The approach, said Ozeri, embraces both the intellectual and the emotional, and helps young people see in concrete terms how their own lives reflect their Jewish culture and heritage.
"Part of the whole process is about empowering the students to reflect," said Ozeri, who will speak at the opening of the My Jewish Lens exhibit May 11 at the Jewish Community Center in Whitefish Bay.
"We want them to see that this material. . . what people wrote 1,000 or 50 years ago, still resonates and relates to their lives," said Ozeri.
The local project, funded with a grant from the Covenant Foundation, drew about 140 students ages 11 to 18 from 10 Milwaukee-area organizations, mostly schools and synagogues, said Kipp Friedman, a Milwaukee freelance photographer and marketing professional hired to oversee the initiative. And they represent a broad spectrum of Jewish belief, from Orthodox to Reform.
That can be seen in the breadth of the 240 photographs in the exhibit, which will move to the Jewish Museum Milwaukee beginning May 14.

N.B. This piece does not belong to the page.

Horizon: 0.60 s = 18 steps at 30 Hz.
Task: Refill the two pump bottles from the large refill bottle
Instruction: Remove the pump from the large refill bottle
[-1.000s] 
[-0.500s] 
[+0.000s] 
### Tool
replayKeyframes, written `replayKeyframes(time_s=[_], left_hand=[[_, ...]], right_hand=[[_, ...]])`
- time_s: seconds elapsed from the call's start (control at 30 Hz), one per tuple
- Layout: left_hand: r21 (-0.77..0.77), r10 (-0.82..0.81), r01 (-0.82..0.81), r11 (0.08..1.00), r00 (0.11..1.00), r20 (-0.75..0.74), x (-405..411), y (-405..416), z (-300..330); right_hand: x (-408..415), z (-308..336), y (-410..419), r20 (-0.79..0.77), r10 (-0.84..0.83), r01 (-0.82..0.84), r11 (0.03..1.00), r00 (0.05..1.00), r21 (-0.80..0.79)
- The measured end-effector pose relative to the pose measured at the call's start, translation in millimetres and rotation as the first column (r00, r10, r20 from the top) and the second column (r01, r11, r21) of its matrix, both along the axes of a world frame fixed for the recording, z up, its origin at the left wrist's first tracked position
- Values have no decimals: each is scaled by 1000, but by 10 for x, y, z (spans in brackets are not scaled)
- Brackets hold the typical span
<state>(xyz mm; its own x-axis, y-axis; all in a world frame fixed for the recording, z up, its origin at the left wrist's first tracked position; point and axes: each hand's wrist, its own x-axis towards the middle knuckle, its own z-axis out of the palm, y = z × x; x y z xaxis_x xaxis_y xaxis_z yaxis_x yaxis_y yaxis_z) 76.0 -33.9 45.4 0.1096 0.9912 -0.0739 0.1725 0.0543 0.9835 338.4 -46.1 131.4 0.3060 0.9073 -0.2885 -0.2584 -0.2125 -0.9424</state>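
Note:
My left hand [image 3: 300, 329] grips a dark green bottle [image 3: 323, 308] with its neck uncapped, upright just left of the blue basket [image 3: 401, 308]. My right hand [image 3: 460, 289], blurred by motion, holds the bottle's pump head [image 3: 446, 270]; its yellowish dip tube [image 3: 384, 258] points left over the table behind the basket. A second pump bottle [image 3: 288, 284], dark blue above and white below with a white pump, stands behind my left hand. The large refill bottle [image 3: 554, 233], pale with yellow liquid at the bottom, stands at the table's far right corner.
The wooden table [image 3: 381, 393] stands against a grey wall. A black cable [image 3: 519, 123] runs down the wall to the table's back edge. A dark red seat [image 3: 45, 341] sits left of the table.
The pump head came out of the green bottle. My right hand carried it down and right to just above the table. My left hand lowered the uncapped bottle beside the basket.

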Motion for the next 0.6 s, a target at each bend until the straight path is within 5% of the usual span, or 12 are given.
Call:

Take, for example, 12-year-old Devorah Fisher's shot of Orthodox families burning the chametz, or leavened foods, on the eve of Passover; and 13-year-old Carly Cohen's image of a young woman in a tallit, the prayer shawl reserved in some communities for men, and standing next to an Israeli flag.
"I just thought it was really cool that she was a girl and she was holding a siddur - our prayer book," said Cohen, an eighth-grader at the Milwaukee Jewish Day School.
The show includes color and black-and-white images, and covers a broad array of subjects from architecture to ritual items, ceremonies and celebrations, and candid shots and portraits.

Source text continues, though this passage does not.